Sanford was actually in Buenos Aires lamenting over a break-up with an Argentinean woman he’d been having a yearlong affair with. When his indiscretions became public, Sanford was censured by the South Carolina House of Representatives — a slap on the wrist — and his wife packed up and left. Both were embarrassing, but things got really weird when love letters he wrote to his mistress surfaced. A sample line: “To me, and I suspect no one else on earth, there is something wonderful about listening to country music playing in the cab, air conditioner running, the hum of a huge diesel engine in the background.” What a romantic!




Ted Kennedy
On July 18, 1969, Ted Kennedy was a second-term senator who’d been married for 11 years. That night he left a party on Chappaquiddick Island near Martha’s Vineyard with 28-year-old Mary Jo Kopechne. What happened — or was going to happen — between the two is speculation; shortly after leaving, Kennedy’s car rolled off a wooden bridge and fell into seven feet of water. Kennedy made it out alive. Kopechne drowned.
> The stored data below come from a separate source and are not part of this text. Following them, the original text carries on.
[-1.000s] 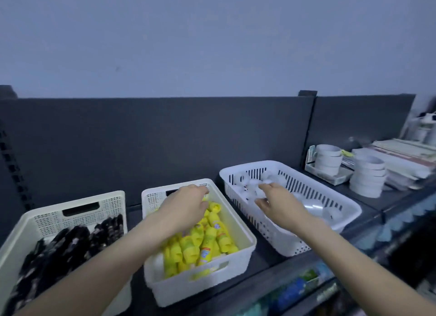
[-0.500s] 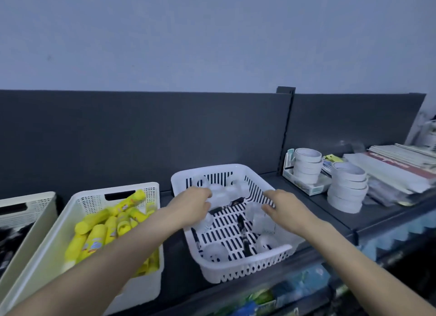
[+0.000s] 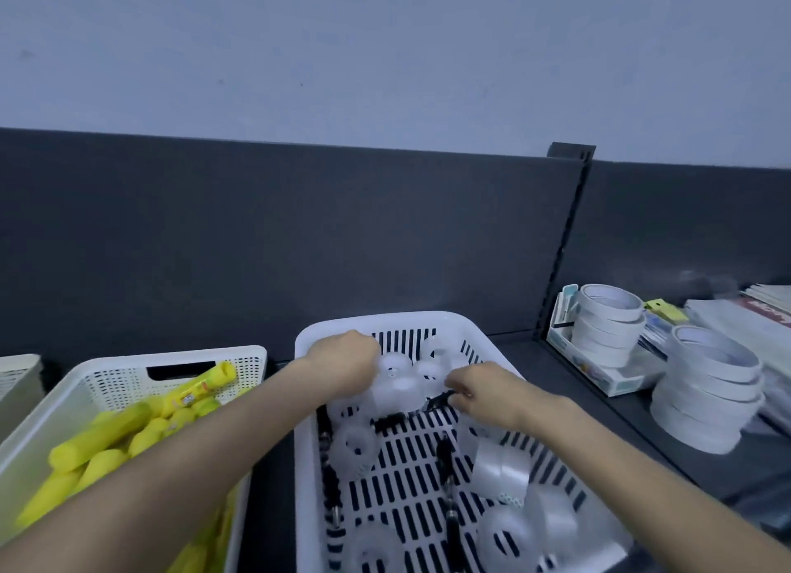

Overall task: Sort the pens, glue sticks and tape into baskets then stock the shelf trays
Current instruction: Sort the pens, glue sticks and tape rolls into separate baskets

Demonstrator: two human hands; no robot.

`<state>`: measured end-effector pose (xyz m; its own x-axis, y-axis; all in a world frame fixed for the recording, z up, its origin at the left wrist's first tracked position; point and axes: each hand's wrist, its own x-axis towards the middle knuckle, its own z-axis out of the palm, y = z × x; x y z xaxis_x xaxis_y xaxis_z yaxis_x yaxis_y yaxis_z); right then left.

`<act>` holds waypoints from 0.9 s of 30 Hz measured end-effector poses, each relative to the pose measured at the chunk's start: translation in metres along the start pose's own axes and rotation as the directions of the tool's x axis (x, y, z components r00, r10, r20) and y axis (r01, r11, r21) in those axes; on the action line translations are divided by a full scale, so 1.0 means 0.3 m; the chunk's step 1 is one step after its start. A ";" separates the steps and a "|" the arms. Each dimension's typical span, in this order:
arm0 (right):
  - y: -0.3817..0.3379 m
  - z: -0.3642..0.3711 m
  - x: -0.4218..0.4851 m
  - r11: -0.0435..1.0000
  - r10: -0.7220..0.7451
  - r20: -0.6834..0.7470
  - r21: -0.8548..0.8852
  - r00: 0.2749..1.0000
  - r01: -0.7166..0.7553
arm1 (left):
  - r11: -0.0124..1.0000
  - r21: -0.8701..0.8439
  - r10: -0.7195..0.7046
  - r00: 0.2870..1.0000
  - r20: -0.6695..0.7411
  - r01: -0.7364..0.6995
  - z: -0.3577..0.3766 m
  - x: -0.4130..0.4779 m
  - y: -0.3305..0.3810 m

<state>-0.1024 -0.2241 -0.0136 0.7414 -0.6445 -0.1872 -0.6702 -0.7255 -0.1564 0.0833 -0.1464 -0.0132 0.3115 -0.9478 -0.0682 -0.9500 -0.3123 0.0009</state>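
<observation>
**Q:** At nine o'clock from you, what sat on the shelf point(image 3: 528, 358)?

**A:** Only the corner of a cream basket point(image 3: 19, 380), then the perforated basket point(image 3: 171, 356) heaped with yellow glue sticks point(image 3: 98, 435). They overlapped and blurred too much for a true count, though at least eight showed.

**Q:** And dead ahead?

**A:** At twelve o'clock stood the slotted basket point(image 3: 385, 322). It held clear tape rolls point(image 3: 501, 465), about ten by my judgement, with four black pens point(image 3: 445, 478) astray among them. My left hand point(image 3: 342, 363) lay knuckles-up on the rolls at the basket's twelve o'clock, fingers bent down out of sight. Whether it gripped one I could not tell. I think it steadied the pile.

**Q:** The other hand?

**A:** My right hand point(image 3: 488, 395) pinched one pen point(image 3: 437, 400) by its end, just at three o'clock of that pile, low over the basket floor. Pens did not belong with tape, so I judged it was to come out.

**Q:** Farther toward three o'clock?

**A:** Two lots of white tape stood ready for stocking. The trayed stack point(image 3: 608, 328) sat in a small tray point(image 3: 616, 382) and seemingly had four rolls. The loose stack point(image 3: 706, 397) stood free on the shelf and had about five. Papers point(image 3: 736, 320) lay behind.
</observation>
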 end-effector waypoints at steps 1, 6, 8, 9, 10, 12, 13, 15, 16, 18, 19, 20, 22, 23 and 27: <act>-0.007 -0.004 0.018 0.999 -0.029 0.035 -0.016 0.999 0.029 | 1.000 0.006 -0.013 1.000 0.022 0.013 0.005 0.005 0.000; -0.016 0.000 0.101 0.988 -0.108 0.124 -0.099 0.986 0.121 | 0.996 0.077 -0.061 0.995 0.079 0.055 0.028 -0.015 0.013; -0.018 0.014 0.120 0.974 -0.144 0.146 -0.155 0.979 0.167 | 0.995 0.061 -0.091 0.985 0.148 0.082 0.042 -0.013 0.020; -0.018 0.021 0.119 0.965 -0.164 0.168 -0.179 0.972 0.194 | 0.992 0.040 -0.124 0.976 0.178 0.119 0.048 -0.011 0.024; -0.015 0.029 0.117 0.955 -0.185 0.195 -0.195 0.963 0.223 | 0.989 0.021 -0.151 0.968 0.199 0.150 0.045 -0.014 0.031; 0.003 0.038 0.109 0.930 -0.249 0.239 -0.213 0.938 0.301 | 0.981 -0.022 -0.186 0.962 0.201 0.194 0.036 -0.025 0.060; 0.015 0.036 0.106 0.914 -0.293 0.243 -0.213 0.925 0.345 | 0.978 -0.071 -0.179 0.963 0.199 0.196 0.033 -0.029 0.075; 0.038 0.004 0.092 0.881 -0.371 0.224 -0.221 0.901 0.417 | 0.949 -0.264 -0.120 0.971 0.205 0.173 0.005 -0.053 0.111; 0.049 -0.022 0.082 0.865 -0.402 0.206 -0.235 0.892 0.444 | 0.921 -0.360 -0.091 0.981 0.173 0.149 -0.006 -0.058 0.116; 0.073 -0.081 0.060 0.840 -0.455 0.167 -0.244 0.875 0.484 | 0.901 -0.402 -0.162 0.986 0.045 0.166 -0.019 -0.054 0.098; 0.085 -0.106 0.051 0.833 -0.481 0.148 -0.229 0.864 0.503 | 0.917 -0.334 -0.239 0.971 -0.016 0.220 -0.023 -0.057 0.084; 0.095 -0.125 0.044 0.829 -0.503 0.134 -0.202 0.854 0.521 | 0.938 -0.189 -0.306 0.950 -0.059 0.291 -0.026 -0.063 0.075; 0.097 -0.140 0.030 0.815 -0.544 0.130 -0.151 0.829 0.559 | 0.912 0.189 -0.363 0.931 -0.038 0.364 -0.023 -0.085 0.074; 0.089 -0.137 0.024 0.800 -0.565 0.141 -0.146 0.813 0.582 | 0.877 0.338 -0.367 0.930 0.008 0.343 -0.009 -0.095 0.078; 0.031 -0.090 0.025 0.689 -0.682 0.187 -0.160 0.707 0.707 | 0.850 0.467 -0.351 0.924 0.151 0.246 0.047 -0.111 0.095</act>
<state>-0.1022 -0.2421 0.0098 0.9748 0.0845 -0.2065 0.0682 -0.9941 -0.0849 0.0455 -0.1228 -0.0249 0.6176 -0.7568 -0.2140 -0.7408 -0.4684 -0.4815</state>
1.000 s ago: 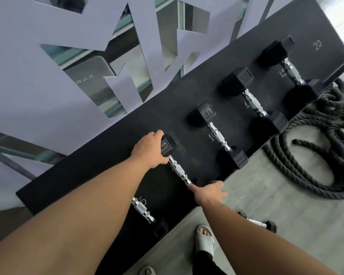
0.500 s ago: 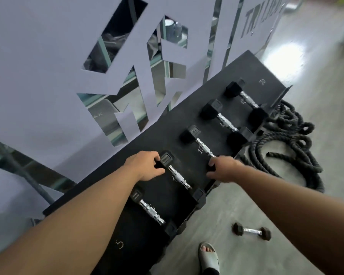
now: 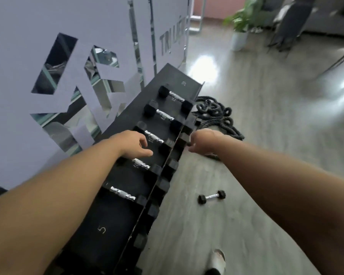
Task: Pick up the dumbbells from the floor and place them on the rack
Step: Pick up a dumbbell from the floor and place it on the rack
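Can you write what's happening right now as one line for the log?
left hand: empty, over rack | right hand: empty, at rack edge | dumbbell: on floor

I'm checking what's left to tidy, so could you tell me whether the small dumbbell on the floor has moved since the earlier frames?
No. The small dumbbell lies on the floor beside the rack, untouched; only the camera shifted.

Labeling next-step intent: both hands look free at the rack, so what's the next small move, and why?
Probably bring the right hand down toward the small dumbbell lying alone on the floor beside the rack. Both it and the left hand appear to hold nothing, five dumbbells already sit on the top shelf, and the slot marked 5 looks free.
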Motion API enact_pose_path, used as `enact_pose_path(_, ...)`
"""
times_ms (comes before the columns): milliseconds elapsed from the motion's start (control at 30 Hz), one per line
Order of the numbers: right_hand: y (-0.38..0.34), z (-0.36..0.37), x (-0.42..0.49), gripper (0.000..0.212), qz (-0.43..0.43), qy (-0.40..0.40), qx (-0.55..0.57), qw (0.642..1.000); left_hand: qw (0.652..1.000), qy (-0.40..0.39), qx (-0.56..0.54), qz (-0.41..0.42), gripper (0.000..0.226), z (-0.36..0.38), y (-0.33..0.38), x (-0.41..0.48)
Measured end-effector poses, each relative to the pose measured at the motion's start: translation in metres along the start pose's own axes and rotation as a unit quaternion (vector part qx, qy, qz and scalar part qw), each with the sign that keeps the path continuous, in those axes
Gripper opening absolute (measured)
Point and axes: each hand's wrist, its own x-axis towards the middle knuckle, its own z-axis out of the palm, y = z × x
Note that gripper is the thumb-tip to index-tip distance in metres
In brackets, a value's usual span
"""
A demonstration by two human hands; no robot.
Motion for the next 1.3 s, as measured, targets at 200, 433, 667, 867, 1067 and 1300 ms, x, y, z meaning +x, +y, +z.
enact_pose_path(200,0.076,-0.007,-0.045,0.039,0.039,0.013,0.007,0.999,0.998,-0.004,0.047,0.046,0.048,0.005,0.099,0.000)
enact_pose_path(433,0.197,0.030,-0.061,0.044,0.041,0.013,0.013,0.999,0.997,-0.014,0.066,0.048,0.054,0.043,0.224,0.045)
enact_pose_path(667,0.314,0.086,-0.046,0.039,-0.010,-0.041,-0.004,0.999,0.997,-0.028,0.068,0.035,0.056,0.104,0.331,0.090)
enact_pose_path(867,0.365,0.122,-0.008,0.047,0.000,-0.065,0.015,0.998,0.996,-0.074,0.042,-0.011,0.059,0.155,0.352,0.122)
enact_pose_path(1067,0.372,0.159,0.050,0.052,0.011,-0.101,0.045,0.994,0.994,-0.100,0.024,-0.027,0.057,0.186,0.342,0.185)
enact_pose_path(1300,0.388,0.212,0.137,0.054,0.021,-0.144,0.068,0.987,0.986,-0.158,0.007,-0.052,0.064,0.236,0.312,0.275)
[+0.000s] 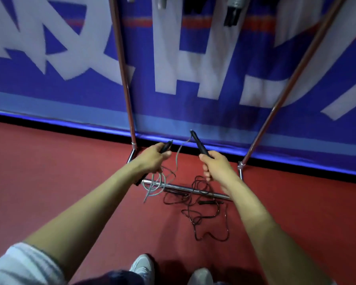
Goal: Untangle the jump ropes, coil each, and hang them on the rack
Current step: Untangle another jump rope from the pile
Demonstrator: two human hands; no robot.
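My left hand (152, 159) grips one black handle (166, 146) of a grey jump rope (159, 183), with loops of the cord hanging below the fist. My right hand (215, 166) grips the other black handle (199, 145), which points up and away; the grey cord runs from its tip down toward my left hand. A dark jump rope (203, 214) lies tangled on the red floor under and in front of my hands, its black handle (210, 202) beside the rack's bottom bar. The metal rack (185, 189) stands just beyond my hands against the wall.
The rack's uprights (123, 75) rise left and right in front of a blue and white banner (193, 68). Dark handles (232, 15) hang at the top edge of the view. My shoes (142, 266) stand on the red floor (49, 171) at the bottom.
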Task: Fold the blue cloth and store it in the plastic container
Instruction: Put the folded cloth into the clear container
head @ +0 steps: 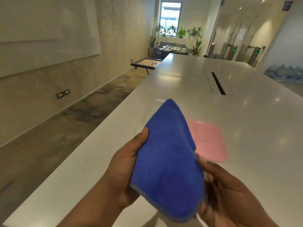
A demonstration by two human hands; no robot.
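Cloth [167, 158] hides container; lid [208, 141] blurred.

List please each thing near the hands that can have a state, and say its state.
blue cloth: folded over, held above the table
left hand: gripping the cloth's left edge
right hand: gripping the cloth's right edge
pink lid: flat on the table, partly hidden by the cloth

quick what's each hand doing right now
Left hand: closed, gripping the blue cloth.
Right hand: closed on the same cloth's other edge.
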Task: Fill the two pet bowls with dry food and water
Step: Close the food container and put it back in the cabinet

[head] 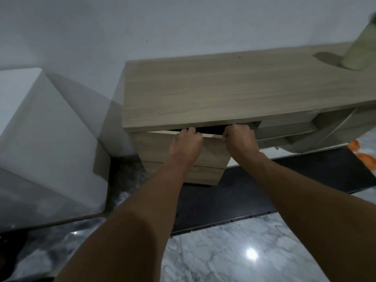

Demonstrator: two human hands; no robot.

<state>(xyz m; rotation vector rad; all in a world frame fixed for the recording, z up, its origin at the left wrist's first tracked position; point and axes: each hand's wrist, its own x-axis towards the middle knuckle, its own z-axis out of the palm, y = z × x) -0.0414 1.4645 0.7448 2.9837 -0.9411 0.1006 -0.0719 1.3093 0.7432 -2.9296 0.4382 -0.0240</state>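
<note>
My left hand [186,143] and right hand [239,139] sit side by side, fingers curled over the upper edge of the top drawer [154,145], thumbs out of sight. Its pale oak-grain front stands slightly out, with a dark gap under the cabinet's surface [223,90]. A second drawer front [203,174] lies below. Far right on the marble floor [223,251] are 2 blurred orange shapes [364,157]; I cannot tell what they are.
</note>
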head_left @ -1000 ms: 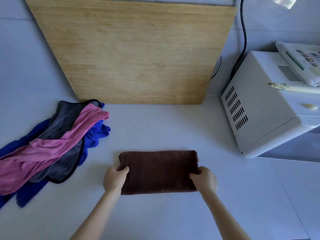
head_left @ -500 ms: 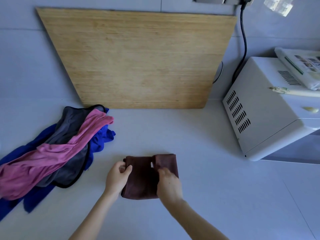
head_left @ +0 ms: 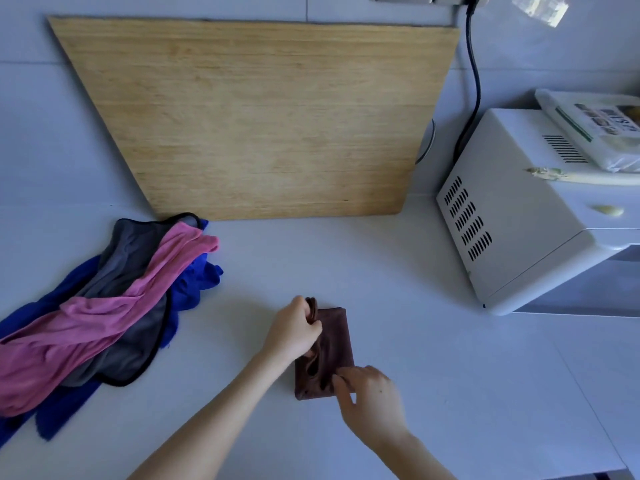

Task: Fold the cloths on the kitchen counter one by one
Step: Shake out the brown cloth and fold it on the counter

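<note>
A small brown cloth (head_left: 330, 344), folded into a narrow bundle, lies on the white counter (head_left: 433, 375) in front of me. My left hand (head_left: 294, 332) grips its far left edge, fingers curled around the layers. At the cloth's near right corner my right hand (head_left: 369, 398) pinches the fabric. To the left lies a loose pile of unfolded cloths: a pink cloth (head_left: 100, 317) draped over a grey cloth (head_left: 138, 251) with black trim, and a blue cloth (head_left: 197, 275) beneath them.
A large wooden board (head_left: 263, 116) leans against the back wall. A white microwave (head_left: 519, 223) stands at the right with a packet (head_left: 595, 126) on top and a black cable (head_left: 474, 74) running up behind it.
The brown cloth went from a wide rectangle to a narrow bundle as my right hand carried its right end across to the left. My right hand then dropped to the near corner.
</note>
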The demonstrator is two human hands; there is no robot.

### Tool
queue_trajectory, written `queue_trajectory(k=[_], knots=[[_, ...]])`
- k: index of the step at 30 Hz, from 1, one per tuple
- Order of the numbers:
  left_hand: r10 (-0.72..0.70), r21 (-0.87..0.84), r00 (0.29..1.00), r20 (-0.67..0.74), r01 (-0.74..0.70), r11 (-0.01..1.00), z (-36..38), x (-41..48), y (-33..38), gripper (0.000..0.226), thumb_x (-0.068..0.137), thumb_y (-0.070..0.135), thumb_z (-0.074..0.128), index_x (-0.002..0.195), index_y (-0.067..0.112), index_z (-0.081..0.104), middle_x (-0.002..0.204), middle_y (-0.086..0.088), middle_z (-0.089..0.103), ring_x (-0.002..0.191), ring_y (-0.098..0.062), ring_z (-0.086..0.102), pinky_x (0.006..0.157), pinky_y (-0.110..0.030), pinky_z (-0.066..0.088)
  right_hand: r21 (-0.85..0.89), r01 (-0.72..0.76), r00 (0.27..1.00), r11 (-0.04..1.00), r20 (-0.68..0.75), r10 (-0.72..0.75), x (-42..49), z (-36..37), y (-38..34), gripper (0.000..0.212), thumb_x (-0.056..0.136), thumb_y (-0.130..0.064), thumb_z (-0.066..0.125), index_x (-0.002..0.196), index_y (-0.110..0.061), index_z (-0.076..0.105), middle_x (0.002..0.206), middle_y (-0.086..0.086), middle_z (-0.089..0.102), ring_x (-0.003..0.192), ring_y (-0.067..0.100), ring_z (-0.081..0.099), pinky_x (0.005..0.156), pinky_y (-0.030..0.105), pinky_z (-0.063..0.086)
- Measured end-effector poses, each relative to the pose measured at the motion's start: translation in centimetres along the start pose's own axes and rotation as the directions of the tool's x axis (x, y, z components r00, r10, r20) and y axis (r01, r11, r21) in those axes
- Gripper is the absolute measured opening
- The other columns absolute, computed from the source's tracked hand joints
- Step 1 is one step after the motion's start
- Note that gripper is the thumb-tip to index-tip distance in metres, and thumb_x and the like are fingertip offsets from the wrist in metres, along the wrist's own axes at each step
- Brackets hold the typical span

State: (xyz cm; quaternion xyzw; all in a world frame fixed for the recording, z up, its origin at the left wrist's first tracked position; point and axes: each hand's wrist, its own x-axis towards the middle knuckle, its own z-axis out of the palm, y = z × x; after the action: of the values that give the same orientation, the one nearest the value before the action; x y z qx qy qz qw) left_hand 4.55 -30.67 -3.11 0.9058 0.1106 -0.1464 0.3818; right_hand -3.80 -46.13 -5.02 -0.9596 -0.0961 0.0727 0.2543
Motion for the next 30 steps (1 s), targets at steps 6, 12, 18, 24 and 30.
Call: queue_trajectory(k=[6, 12, 18, 24, 30], knots=[[-0.148, 0.095, 0.932, 0.332, 0.123, 0.988, 4.1, 1.1, 3.4, 0.016, 0.092, 0.010, 0.042, 0.104, 0.002, 0.049, 0.097, -0.025, 0.071, 0.080, -0.035, 0.073, 0.074, -0.038, 0.060, 0.122, -0.270, 0.962, 0.955, 0.061, 0.264, -0.1, -0.7, 2.4, 0.038, 0.094, -0.047, 0.039, 0.092, -0.023, 0.070, 0.091, -0.007, 0.073, 0.087, 0.012, 0.065, 0.075, 0.027, 0.051], [0.066, 0.362, 0.997, 0.042, -0.077, 0.929, 3.0, 2.8, 0.7, 0.014, 0.090, 0.023, 0.051, 0.098, 0.013, 0.056, 0.106, -0.011, 0.064, 0.099, -0.028, 0.061, 0.083, -0.033, 0.046, 0.026, -0.441, 0.894, 0.897, 0.106, 0.436, 0.9, 0.8, 2.0, 0.059, 0.082, -0.070, 0.040, 0.110, -0.021, 0.057, 0.104, -0.006, 0.066, 0.098, 0.017, 0.063, 0.074, 0.028, 0.045], [-0.023, 0.392, 0.995, 0.102, -0.019, 0.920, 2.3, 4.7, -0.7, 0.036, 0.086, 0.035, 0.058, 0.113, 0.011, 0.057, 0.119, -0.009, 0.061, 0.115, -0.028, 0.054, 0.093, -0.035, 0.045, 0.065, -0.535, 0.829, 0.842, 0.233, 0.509, 2.2, 1.4, 1.6, 0.031, 0.083, -0.046, 0.054, 0.073, -0.020, 0.041, 0.087, -0.003, 0.050, 0.080, 0.018, 0.049, 0.065, 0.027, 0.037], [-0.214, 0.018, 0.888, 0.408, 0.226, 0.974, 4.8, 2.9, 1.3, 0.022, 0.081, 0.016, 0.064, 0.065, 0.016, 0.049, 0.060, 0.000, 0.050, 0.052, -0.014, 0.048, 0.043, -0.019, 0.032, 0.431, -0.539, 0.826, 0.723, 0.101, 0.555, 1.4, -3.4, 6.3, 0.011, 0.080, -0.010, 0.054, 0.085, -0.017, 0.047, 0.074, -0.007, 0.054, 0.067, 0.014, 0.052, 0.055, 0.025, 0.038], [-0.263, -0.363, 0.833, 0.487, 0.467, 0.807, 11.4, 2.3, 7.7, 0.021, 0.083, 0.017, 0.065, 0.076, 0.015, 0.045, 0.072, -0.005, 0.059, 0.061, -0.017, 0.056, 0.049, -0.025, 0.045, 0.295, -0.545, 0.809, 0.785, -0.059, 0.584, 4.5, -10.0, 14.7, 0.025, 0.078, -0.001, 0.053, 0.096, -0.017, 0.060, 0.096, 0.002, 0.065, 0.088, 0.025, 0.057, 0.069, 0.028, 0.042]])
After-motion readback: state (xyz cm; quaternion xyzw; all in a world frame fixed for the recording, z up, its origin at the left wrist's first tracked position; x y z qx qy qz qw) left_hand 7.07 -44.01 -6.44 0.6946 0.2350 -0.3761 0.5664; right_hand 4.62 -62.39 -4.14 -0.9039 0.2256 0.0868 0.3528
He called both his lawyer and Kopechne’s parents that night, but he didn’t call the police. This led many to believe he was drunk at the time of the crash. It didn’t prevent an abortive run for president in 1980, but it did haunt him for the rest of his political career.
John Edwards
John Edwards was one of the frontrunners in the race to win the Democratic presidential nomination in 2008. But in October 2007, theNational Enquirer broke a story about Edwards’ out-of-wedlock child with a woman named Rielle Hunter. In August ’08, Edwards admitted to ABC News that he had made “a very serious mistake” with Hunter, but denied that the kid was his. It wasn’t until January 2010 that the senator finally came clean and admitted that he was the father. Oh, and Edwards was having the affair while his wife of 30 years, Elizabeth, was battling cancer.







Gary Condit
Condit served as a California Democrat in the U.S. House of Representatives from 1989-2003. And most people probably would have never heard of the guy if it weren’t for a 24-year-old woman named Chandra Levy, a Washington intern who went missing in 2001. Reports soon surfaced that Levy had had an affair with the 53-year-old family man. This piqued the curiosity of the police, who questioned Condit three times before he finally admitted to the relationship. Condit was eventually cleared of foul play — another man was eventually convicted of murdering her — but the investigation into his relationship with Levy turned up another affair he was having with flight attendant Ann Marie Smith. Condit, of course, denies it happened. He ran for reelection in ’03, but lost.
John F. KennedyThis guy is the king of political infidelity. So much so that 40 years after his death, mistresses were still coming forward. While you’ve no doubt heard of his alleged affair with Marilyn Monroe, she was just one in a long line that included artist and D.C. socialite Mary Pinchot Meyer, Pamela Turnure (his wife’s press secretary), and former White House intern Mimi Fahnestock, who came forward in 2003.
While Monroe was the most famous mistress, Judith Exner may have been the most important. She was introduced to JFK by Frank Sinatra — JFK’s pal and her former lover — while Kennedy was still a senator and presidential candidate. But she too had a few boyfriends on the side. For instance, gangsters Sam Giancana and John Roselli. Some people still argue that it had something to do with his 1963 assassination.